High-dynamic-range imaging (HDRI or HDR) is a technique used in imaging and photography to reproduce a greater dynamic range of luminosity than is possible with standard digital imaging or photographic techniques. The aim is to present the human eye with a similar range of luminance as that which, through the visual system, is familiar in everyday life. The human eye, through adaptation of the iris (and other methods) adjusts constantly to the broad dynamic changes ubiquitous in our environment. The brain continuously interprets this information so that most of us can see in a wide range of light conditions. Most cameras, on the other hand, cannot.
HDR images can represent a greater range of luminance levels than can be achieved using more 'traditional' methods, such as many real-world scenes containing very bright, direct sunlight to extreme shade, or very faint nebulae. This is often achieved by capturing and then combining several different narrower range exposures of the same subject matter. Non-HDR cameras take photographs with a limited exposure range, resulting in the loss of detail in highlights or shadows.

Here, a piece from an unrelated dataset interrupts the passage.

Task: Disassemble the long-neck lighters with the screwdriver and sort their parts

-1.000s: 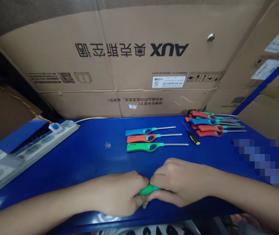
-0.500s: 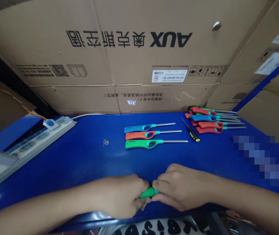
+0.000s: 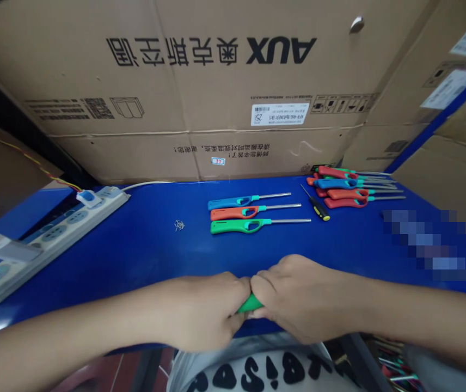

The two primary types of HDR images are computer renderings and images resulting from merging multiple low-dynamic-range (LDR) or standard-dynamic-range (SDR) photographs. HDR images can also be acquired using special image sensors, like an oversampled binary image sensor.
Due to the limitations of printing and display contrast, acquiring an HDR image is only half the story; one must also develop methods of displaying the results. The method of rendering an HDR image to a standard monitor or printing device is called tone mapping. This method reduces the overall contrast of an HDR image to facilitate display on devices or printouts with lower dynamic range, and can be applied to produce images with preserved or exaggerated local contrast for artistic effect.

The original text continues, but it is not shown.